Читаем Новый мир. № 7, 2002 полностью

Даже рассказы цикла «Под старыми липами» («Заволжье» тож), первой книги Толстого, принесшей ему скорый и шумный успех, еще до революции начали им переписываться. Казалось бы, зачем господину, столь нацеленному на материальный успех, пожирающему радости жизни, с чего бы ему тратить время на переписку, притом кропотливую, старых вещей? (Это уже в позднем советском авторском праве переделка скольких-то, не помню, процентов текста, доказанная автором, влекла за собою оплату нового издания как первого.)

Итак, к редакциям «Хождения». Впервые они подробно и внятно, без особых идеологических упоров, несмотря на, казалось бы, вполне одиозный год издания, прокомментированы И. И. Векслером и И. З. Серманом в примечаниях к восьмому (1947) тому посмертного Полного собрания сочинений А. Н. Толстого в 15-ти томах.
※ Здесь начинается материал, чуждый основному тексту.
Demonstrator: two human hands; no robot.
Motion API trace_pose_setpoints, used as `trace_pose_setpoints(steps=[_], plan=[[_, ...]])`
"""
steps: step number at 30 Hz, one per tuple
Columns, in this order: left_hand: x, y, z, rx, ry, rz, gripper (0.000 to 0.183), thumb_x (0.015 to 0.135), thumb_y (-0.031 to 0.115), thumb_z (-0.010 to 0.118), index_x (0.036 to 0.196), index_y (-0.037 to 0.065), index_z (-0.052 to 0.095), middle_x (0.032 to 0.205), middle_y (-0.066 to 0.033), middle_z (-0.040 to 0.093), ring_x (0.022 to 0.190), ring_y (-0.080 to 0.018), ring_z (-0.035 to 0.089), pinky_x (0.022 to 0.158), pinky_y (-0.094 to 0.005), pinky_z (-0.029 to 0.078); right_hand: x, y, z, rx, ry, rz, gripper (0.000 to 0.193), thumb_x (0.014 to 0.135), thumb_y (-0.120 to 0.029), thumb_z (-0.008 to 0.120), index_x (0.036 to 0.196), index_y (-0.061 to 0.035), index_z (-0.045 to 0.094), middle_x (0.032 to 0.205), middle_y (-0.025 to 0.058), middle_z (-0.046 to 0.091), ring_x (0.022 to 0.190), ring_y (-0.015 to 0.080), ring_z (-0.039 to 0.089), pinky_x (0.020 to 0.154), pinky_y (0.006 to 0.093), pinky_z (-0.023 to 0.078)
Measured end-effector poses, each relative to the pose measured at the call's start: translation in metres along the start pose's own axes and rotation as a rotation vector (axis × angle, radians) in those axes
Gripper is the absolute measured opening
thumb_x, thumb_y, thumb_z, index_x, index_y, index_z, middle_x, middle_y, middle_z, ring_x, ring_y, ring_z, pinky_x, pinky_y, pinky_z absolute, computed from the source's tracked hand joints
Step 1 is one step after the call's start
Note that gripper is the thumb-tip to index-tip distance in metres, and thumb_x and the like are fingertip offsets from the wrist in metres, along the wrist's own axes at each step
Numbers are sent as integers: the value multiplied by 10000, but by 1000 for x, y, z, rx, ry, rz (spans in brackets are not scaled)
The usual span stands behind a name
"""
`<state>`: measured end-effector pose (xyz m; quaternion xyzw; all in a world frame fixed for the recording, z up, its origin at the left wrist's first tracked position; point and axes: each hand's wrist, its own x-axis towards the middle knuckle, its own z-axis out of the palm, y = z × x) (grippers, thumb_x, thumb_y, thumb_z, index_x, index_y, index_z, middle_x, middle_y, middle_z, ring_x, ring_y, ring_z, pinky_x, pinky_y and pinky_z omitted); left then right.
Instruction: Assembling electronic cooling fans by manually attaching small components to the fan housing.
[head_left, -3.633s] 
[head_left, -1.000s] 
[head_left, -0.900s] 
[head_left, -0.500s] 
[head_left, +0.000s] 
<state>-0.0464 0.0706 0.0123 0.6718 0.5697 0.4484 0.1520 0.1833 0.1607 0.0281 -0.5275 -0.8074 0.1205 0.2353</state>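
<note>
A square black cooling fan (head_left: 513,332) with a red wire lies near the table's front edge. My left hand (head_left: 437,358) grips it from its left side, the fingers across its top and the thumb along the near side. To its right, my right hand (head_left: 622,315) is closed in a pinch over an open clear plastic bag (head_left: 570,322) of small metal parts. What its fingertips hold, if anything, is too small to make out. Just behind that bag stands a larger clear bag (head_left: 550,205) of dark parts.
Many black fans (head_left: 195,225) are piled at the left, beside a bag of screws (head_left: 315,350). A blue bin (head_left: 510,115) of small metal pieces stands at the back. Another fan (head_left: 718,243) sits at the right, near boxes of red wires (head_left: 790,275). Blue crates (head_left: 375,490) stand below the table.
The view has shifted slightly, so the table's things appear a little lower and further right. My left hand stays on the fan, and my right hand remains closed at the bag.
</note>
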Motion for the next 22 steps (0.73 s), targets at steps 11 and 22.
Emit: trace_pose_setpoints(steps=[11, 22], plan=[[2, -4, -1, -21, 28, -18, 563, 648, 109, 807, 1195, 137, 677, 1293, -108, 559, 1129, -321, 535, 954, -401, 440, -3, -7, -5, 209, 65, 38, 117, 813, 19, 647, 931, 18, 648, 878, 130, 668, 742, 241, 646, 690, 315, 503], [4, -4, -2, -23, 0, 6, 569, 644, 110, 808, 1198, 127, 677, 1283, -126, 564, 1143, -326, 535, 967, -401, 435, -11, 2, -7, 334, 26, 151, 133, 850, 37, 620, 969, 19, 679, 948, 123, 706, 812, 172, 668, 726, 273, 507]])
Достаточно было бы этого старого комментария, чтобы развеять миф о быстром и ловком превращении антисоветского романа в советский (он повторен и О. Н. Михайловым в предисловии). Упор всегда делался на изменения в финале, когда Рощин и Катя проходят мимо особняка Рябушинской.

Было: «— Вот змеиное-то гнездо где, — сказал Рощин, — ну, ну…
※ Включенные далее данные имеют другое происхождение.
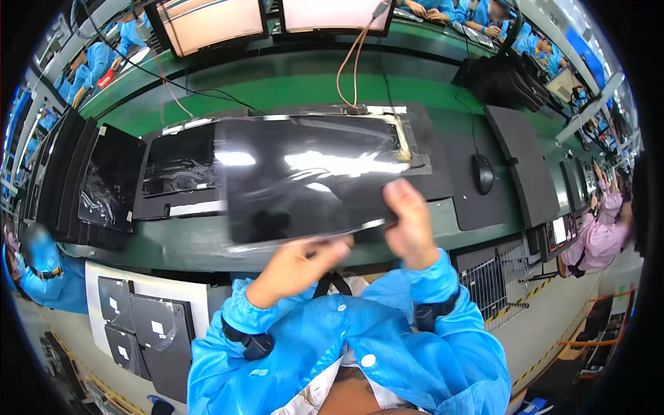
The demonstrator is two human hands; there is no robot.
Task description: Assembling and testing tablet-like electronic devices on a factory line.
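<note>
A large, glossy black flat panel, seemingly covered in clear film, is held up over the workbench, and its edges are blurred. My left hand grips its near edge from below, the fingers partly hidden under it and the thumb close to the rim. At the near right corner, my right hand is closed on the side edge with the thumb on top. Behind the panel, a dark mat shows, with a pale-framed part at its right end. A film-wrapped black panel lies to the left.
Black foam trays stand stacked at the left, with another wrapped panel leaning there. A mouse rests on a pad at the right, beside a dark foam board. Cables hang before two monitors. Co-workers sit around.
</note>
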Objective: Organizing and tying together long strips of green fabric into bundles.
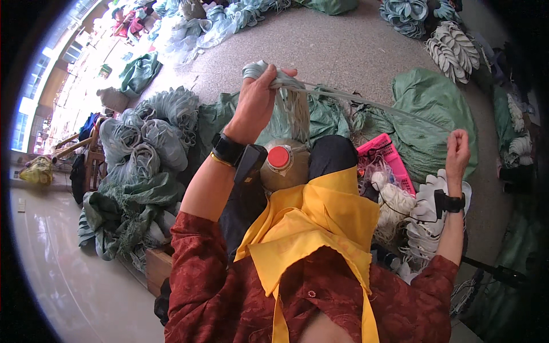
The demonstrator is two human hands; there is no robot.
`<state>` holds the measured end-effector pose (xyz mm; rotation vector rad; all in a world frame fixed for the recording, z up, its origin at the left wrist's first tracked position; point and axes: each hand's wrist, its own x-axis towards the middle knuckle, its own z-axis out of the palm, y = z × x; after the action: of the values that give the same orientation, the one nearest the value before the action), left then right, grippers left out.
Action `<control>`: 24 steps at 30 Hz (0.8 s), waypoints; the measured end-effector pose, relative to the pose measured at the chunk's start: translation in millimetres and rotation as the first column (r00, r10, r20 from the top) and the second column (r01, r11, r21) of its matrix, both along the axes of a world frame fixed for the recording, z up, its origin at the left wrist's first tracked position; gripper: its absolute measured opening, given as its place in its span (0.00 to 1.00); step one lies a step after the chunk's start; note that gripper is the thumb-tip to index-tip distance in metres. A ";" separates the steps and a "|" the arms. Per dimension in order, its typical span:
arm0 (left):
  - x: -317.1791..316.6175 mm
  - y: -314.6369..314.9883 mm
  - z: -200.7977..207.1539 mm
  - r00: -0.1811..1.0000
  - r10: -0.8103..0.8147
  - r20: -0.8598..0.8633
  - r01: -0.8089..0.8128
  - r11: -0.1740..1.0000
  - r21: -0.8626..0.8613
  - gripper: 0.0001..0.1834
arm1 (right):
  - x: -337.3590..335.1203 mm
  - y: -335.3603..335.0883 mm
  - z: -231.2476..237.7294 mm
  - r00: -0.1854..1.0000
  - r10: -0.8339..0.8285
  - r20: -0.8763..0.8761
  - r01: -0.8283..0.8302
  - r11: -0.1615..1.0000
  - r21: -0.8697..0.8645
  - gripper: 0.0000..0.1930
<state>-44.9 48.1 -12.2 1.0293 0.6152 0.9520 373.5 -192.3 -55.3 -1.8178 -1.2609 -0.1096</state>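
My left hand (258,98) is raised ahead of me, closed around a bundle of pale grey-green strands (294,114). Some strands loop over its fingers and others hang straight down. From there a thin pale strand (374,103) runs taut to the right. My right hand (457,150), held out to the side, pinches the far end of that strand between its closed fingertips. Below the hanging bundle, a large round jug (294,171) with a red cap (279,156) stands between my knees. A yellow apron (320,220) covers my lap.
Heaped grey-blue bundles (143,143) lie at my left beside a wooden chair (94,160). Right of my knees are a pink plastic basket (392,157), white yarn (394,200) and stacked white pieces (426,200). A big green sack (429,103) lies beyond them.
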 end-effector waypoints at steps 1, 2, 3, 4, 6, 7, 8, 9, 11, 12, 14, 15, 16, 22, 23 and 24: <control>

Это был особняк знаменитой балерины, где сейчас, выгнав хозяйку, засели большевики. Всю ночь здесь сыпали горохом пишущие машинки, а поутру, когда перед особняком собирались какие-то бойкие, оборванные личности и просто ротозеи-прохожие, — на балкон выходил глава партии и говорил толпе о великом пожаре, которым уже охвачен весь мир, доживающий последние дни. Он призывал к свержению, разрушению и равенству… У оборванных личностей загорались глаза, чесались руки…

— На будущей неделе мы это гнездо ликвидируем, — сказал Рощин».
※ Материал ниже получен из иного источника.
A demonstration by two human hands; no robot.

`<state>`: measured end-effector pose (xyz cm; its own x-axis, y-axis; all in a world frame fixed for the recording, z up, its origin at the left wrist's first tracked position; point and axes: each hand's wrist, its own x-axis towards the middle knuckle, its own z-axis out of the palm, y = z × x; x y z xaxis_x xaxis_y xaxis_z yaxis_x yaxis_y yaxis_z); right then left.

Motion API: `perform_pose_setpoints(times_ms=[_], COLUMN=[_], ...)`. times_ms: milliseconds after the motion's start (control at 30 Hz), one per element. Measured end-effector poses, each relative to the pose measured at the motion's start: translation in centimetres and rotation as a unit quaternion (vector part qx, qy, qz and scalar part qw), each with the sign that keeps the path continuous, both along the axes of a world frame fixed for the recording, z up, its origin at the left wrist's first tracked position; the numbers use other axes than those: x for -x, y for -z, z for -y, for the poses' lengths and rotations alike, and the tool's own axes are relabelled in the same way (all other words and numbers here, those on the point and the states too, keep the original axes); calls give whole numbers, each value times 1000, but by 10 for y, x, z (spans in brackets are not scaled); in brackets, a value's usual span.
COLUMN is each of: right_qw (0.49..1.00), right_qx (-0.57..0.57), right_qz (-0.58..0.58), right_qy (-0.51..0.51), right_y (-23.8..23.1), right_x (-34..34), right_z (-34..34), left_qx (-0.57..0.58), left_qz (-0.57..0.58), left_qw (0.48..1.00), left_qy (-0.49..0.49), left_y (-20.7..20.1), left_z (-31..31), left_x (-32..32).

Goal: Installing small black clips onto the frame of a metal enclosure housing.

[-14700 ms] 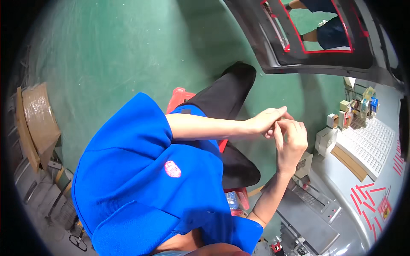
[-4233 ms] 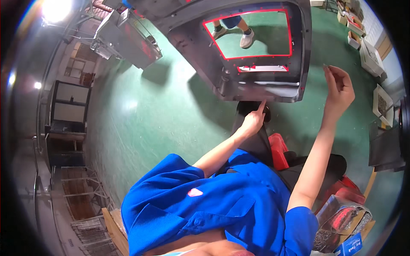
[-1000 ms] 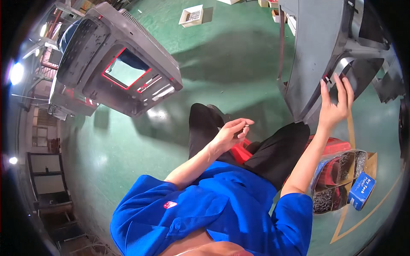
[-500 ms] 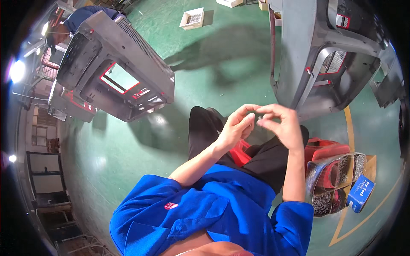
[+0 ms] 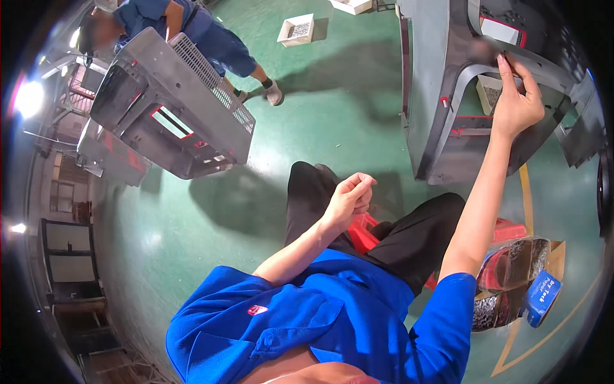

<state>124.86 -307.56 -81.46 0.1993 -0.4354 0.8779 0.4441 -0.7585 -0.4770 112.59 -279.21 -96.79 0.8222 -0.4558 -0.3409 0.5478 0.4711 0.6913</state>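
My right hand is stretched out to a large grey housing at the right. Its fingertips press together against the frame between two openings; whatever they pinch is too small to make out. A red-ringed peg sticks out of the same frame, to the left of that hand. Above my lap, my left hand is closed, with its fingers curled in and thumb pressed on them. What it holds, if anything, is hidden.
A similar grey housing stands at the left, with a person behind it. White boxes of small parts lie on the green floor. Beside my right leg are divided containers of metal pieces and a blue box.
My right hand has left my left hand and reached forward and right to the grey housing. My left hand has closed further. The person behind the left housing has come further into view.
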Motion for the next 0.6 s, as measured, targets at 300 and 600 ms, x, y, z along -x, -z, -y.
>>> perform_pose_setpoints(times_ms=[300,600], right_qw=[992,985], right_qx=[127,158], right_qz=[-18,25], right_qy=[12,70], right_y=[-3,-10], right_x=[-16,28], right_z=[-12,-63], left_qx=[-20,12], left_qz=[-10,25], left_qw=[1000,999], left_qy=[-14,27], left_y=[12,-15], left_z=[-7,-15], left_x=[0,6])
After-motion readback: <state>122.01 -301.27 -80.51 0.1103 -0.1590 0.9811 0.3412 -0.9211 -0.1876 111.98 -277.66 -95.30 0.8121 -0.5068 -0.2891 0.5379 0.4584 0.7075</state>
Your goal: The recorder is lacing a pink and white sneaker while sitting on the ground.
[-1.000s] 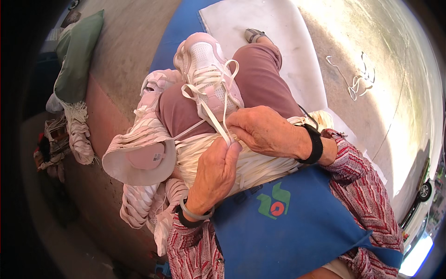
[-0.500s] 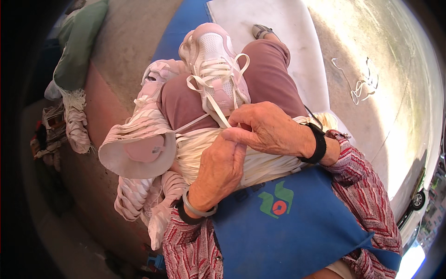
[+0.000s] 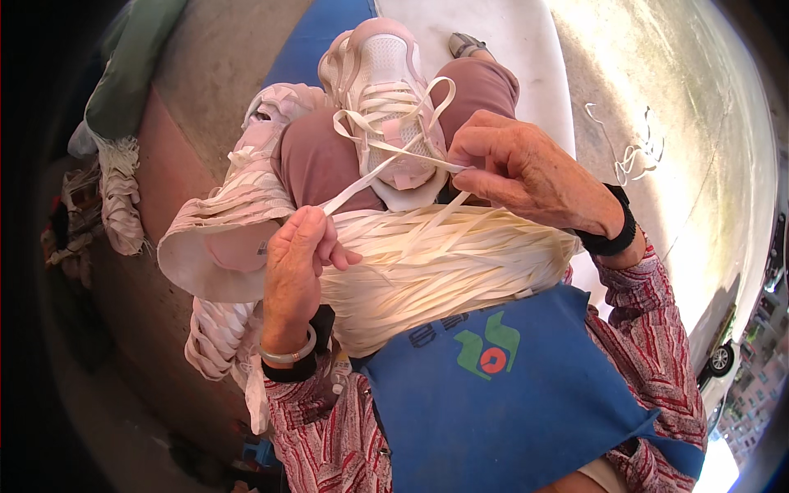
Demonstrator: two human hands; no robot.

Стало: «Это был особняк знаменитой балерины, где сейчас находился главный штаб большевиков. День и ночь здесь сыпали горохом пишущие машинки. Каждый день перед особняком собиралась большая толпа рабочих, фронтовиков, матросов, — на балкон выходил глава партии большевиков и говорил о том, что рабочие и крестьяне должны с боем брать власть, немедленно кончать войну и устанавливать у себя и во всем мире новый, справедливый порядок.

— Давеча я был здесь в толпе, я слушал, — проговорил Рощин сквозь зубы. — С этого балкона хлещут огненными бичами, и толпа слушает… О, как слушает!.. Я не понимаю теперь: кто чужой в этом городе, — мы или они? — (Он кивнул на балкон особняка.) — Нас не хотят больше слушать… Мы бормочем слова, лишенные смысла… Когда я ехал сюда — я знал, что я — русский… Здесь я — чужой… Не понимаю, не понимаю…»

Ну что тут скажешь? Именно по поводу этой правки вслед за многими другими автор предисловия О. Н. Михайлов, окаламбурив «сменовеховство» Алексея Николаевича, утверждает: «…приехав в Москву, Толстой естественно и непринужденно поменял вехи». Только ведь и в первоначальном варианте ничего существенно крамольного для советской печати не содержалось. Да, офицер, в будущем скорее всего белый офицер, называет штаб большевиков змеиным гнездом, грозится ликвидировать. Но ведь на страницах самых коммунистических книг белогвардейцы произносили речи в том же духе. Чуть посущественней перемены в характеристике выступлений Ленина, хотя опять-таки ничего и не было особо вызывающего в берлинской редакции. Конечно, речи Ленина зажигали не одних люмпенов, но и рабочих и матросов. Однако и многозначительный посланник грядущих событий — оборванец, расклейщик большевистских афиш, ненавистный взгляд коего — последняя фраза романа, не исчез вовсе из текста, исчез лишь провалившийся нос на его лице, а ненависти во взгляде на буржуев так и добавлено.